Unfortunately, the Indian market is one of the worst performers even among emerging markets
by Manas Chakravarty and Mobis Philipose
Most stock markets across the world have bounced back pretty sharply after the panic caused by the Bear Stearns Companies Inc. collapse. The Dow Jones Industrial Average hit a low of 11,650 on 17 March and it’s up 8.2% from there. The MSCI World index is up even more, gaining 8.9% between its closings on 17 March and 4 April.
Many traders believe the measures taken to bail out Bear Stearns and the expansion of the collateral acceptable to the US Federal Reserve to include mortgage-backed securities marked a watershed in the markets. The credit markets have certainly pulled back from the brink. In the US, the spread between mortgage-backed securities and treasurys has narrowed from 200 basis points (bps) on 12 March, before the Bear Stearns bailout, to 170 bps. An index of investment-grade bond spreads, which was 190 bps on 12 March, is down to 111. 30-year fixed mortgage rates have come down from 6.13% to 5.88%. Yields on safe haven two-year treasurys have also dropped. Sure, spreads are still very high, but at least they’re going down.
The improvement in the credit markets sparked a rally on Wall Street and in most other markets. Risk appetite too has bounced back, evident from the fact that the MSCI Emerging Markets index is up 15% since its close on 17 March. While some of that could be on account of the rally in commodities and crude oil, even the MSCI EM Asia index is up 10%, more than the rise in the MSCI World index. As fund flow tracker EPFR Global points out, “Asia ex-Japan Equity Funds enjoyed their best week of the year in early April, absorbing a net $599 million (Rs2,396 crore), as investors found some value in China and continued to commit fresh money to Taiwan in the aftermath of the 22 March presidential election. China and Taiwan Country Funds took in $377 million and $191 million, respectively, while Singapore Country Funds absorbed another $110 million.”
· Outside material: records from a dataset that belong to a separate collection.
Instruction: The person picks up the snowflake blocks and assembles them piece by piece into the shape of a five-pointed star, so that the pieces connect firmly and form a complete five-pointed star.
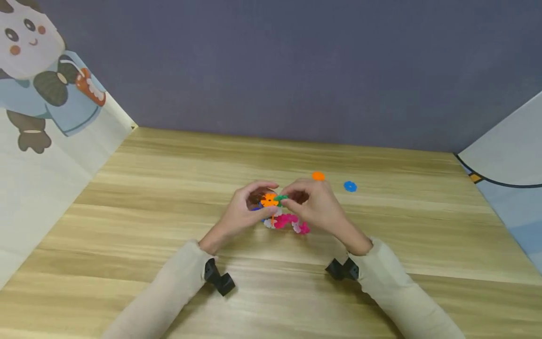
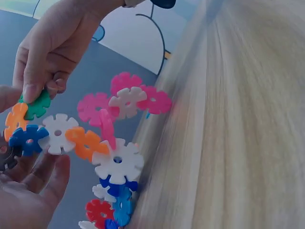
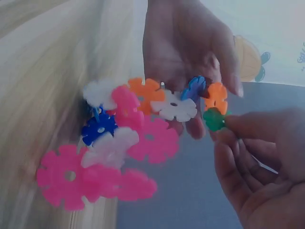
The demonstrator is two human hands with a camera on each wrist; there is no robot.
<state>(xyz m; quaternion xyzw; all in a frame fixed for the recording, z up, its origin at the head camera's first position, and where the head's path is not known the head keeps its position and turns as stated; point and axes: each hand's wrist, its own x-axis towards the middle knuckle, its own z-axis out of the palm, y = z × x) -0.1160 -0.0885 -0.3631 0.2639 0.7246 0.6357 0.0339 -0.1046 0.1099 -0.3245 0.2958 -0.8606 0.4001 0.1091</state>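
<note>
My right hand (image 1: 317,202) pinches a green notched flower disc (image 2: 38,106) between thumb and fingertips. That disc meets the edge of an orange flower disc (image 1: 269,200) at the end of a joined chain. Around this end curls my left hand (image 1: 243,209), holding the chain with its thumb on the near side. Blue, white and orange discs (image 2: 86,143) follow along the chain. Farther on, a pink disc (image 3: 153,139) and other pink and white ones branch off. Red and blue discs (image 2: 100,213) show lower in the left wrist view. My left palm partly hides a dark disc (image 2: 7,153).
A loose orange disc (image 1: 318,175) lies on the wooden table (image 1: 415,221) just beyond my right hand. To its right is a loose blue disc (image 1: 350,186). A dark grey panel (image 1: 288,70) rises behind the table, with printed panels at both sides.
</note>
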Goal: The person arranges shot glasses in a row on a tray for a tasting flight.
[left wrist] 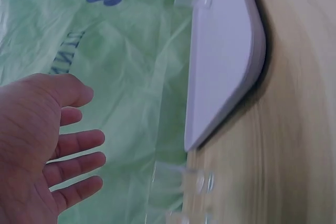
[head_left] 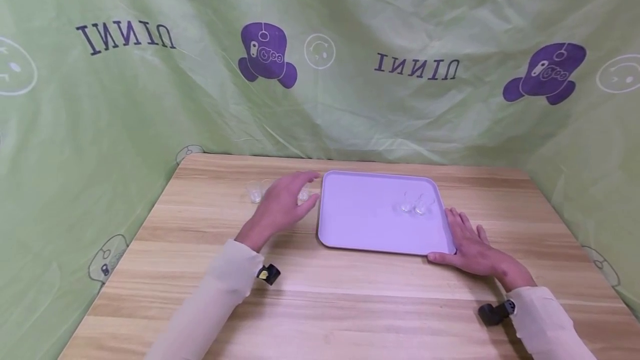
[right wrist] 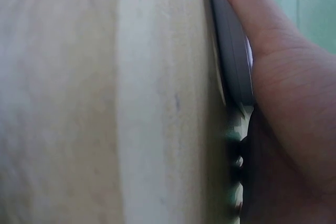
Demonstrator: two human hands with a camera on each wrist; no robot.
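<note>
Pale sleeves [head_left: 212, 301] lie nearest; the left grip [head_left: 281, 200] is relaxed and empty beside small clear cups [head_left: 255, 194] on the surface [head_left: 360, 310]. Straight-fingered, the right grip [head_left: 467, 246] touches the lilac tray [head_left: 360, 213], on which a sudden push could topple two standing cups [head_left: 420, 208].

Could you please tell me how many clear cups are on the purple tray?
2. One clear cup and, just right of it, another, both in the right half of the purple tray. None seems hidden there.
</note>
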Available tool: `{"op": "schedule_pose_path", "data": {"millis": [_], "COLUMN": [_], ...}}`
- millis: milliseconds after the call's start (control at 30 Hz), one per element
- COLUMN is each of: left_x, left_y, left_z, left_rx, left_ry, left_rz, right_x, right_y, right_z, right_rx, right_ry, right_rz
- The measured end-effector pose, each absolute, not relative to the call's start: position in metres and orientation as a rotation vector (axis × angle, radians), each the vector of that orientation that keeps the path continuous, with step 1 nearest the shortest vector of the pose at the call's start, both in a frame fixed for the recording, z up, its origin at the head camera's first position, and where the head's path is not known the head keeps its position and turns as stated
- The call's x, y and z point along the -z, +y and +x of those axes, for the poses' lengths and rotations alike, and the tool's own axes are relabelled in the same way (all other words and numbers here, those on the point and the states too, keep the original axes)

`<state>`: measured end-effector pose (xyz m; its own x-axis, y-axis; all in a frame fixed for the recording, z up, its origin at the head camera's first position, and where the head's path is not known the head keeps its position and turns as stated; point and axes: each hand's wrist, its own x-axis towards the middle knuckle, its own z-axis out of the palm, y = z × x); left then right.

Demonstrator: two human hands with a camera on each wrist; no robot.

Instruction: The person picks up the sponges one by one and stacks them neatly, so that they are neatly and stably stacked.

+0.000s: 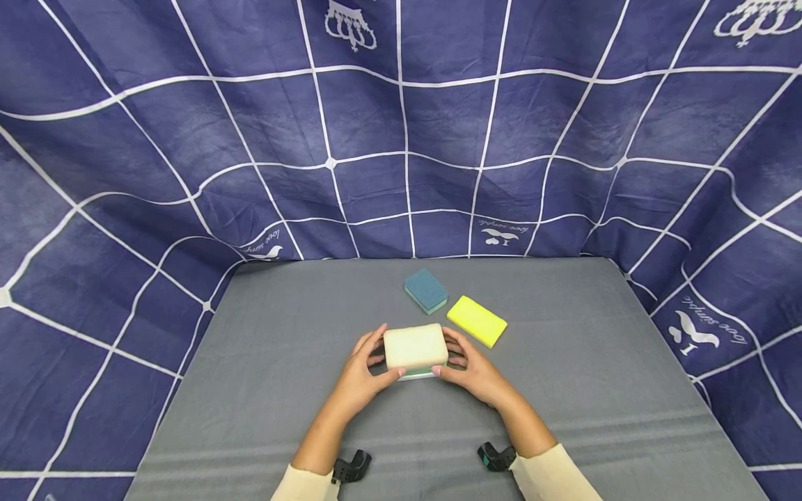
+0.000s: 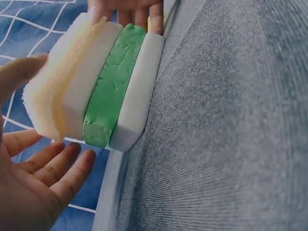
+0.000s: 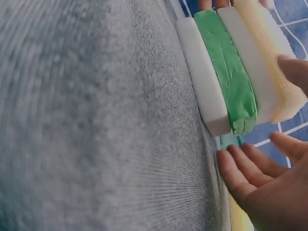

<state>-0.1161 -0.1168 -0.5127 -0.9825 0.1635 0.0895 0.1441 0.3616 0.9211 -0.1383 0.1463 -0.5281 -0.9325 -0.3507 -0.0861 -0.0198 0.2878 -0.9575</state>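
A cream sponge (image 1: 416, 346) lies on top of a stack on the grey table. Below it, in the left wrist view, come a white block (image 2: 89, 82), a green block (image 2: 114, 79) with a creased surface, and a second white block (image 2: 139, 91) that rests on the cloth. My left hand (image 1: 361, 372) holds the cream sponge at its left end, thumb at the near side and the other fingers spread. At the opposite end my right hand (image 1: 474, 376) grips the same sponge between thumb and index finger, its lower fingers apart from the stack.
Behind the stack lies a blue scouring sponge (image 1: 426, 290) with a pale green underside. A flat yellow sponge (image 1: 476, 320) is just beyond my right fingers. The grey table (image 1: 282, 313) is bordered by a blue checked curtain (image 1: 370, 188) at the back and sides.
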Motion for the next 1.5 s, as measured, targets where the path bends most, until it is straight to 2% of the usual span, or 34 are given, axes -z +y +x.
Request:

Unfortunately, the Indian market is one of the worst performers even among emerging markets. MSCI India is up a mere 3.4% since 17 March. Indonesia, which is down 1.2% since 17 March, is the other market left out of the rally. Incidentally, both countries have recently seen a spike in inflation.
One reason for the Indian market’s underperformance could be relatively high valuations. That’s also seen from the fact that although the MSCI China index is up since 17 March, the Shanghai Composite index is actually lower since that date. High price-to-earnings markets are not in favour.
Perhaps it’s because the MSCI India index has outperformed the emerging markets index over the last five boom years—its annualized growth rate has been 35.28% compared with 27% for the MSCI EM index and 24.19% for EM Asia. But if we are to pay now for better performance in the past, the question is: wasn’t the outperformance supposed to be a reward for higher growth and for the great India story?
I found more information on emerging markets and global investing at Fisher Investments Blog. They had valuable information there regarding how to invest globally and what markets are doing strong in the current economy.
Posted by Grant | 4:47 AM
Investment in Indian markets at point of time is not an easy decision to make. But if you work as per a certain strategy then its very easy. For reading more about the strategy visit our website Basic Investment Strategy
Posted by CapitalVia | 2:44 PM
Stock Market Advice thanks for the info
Posted by Unknown | 12:14 PM
Great post. Thanks for the share.
Stock Market Recommendations
Posted by Unknown | 10:23 AM
Thanks for Sharing such a good piece of content. Made my day!
Regards,
Dezire Research
Posted by Dezire Research | 7:21 PM
Thanks for Sharing such a good piece of content.
Aurum Financial Services
Posted by Share Market Blog | 6:20 PM
Investment in Indian markets at point of time is not an easy decision to make. But if you work as per a certain strategy then its very easy. For reading more about the strategy.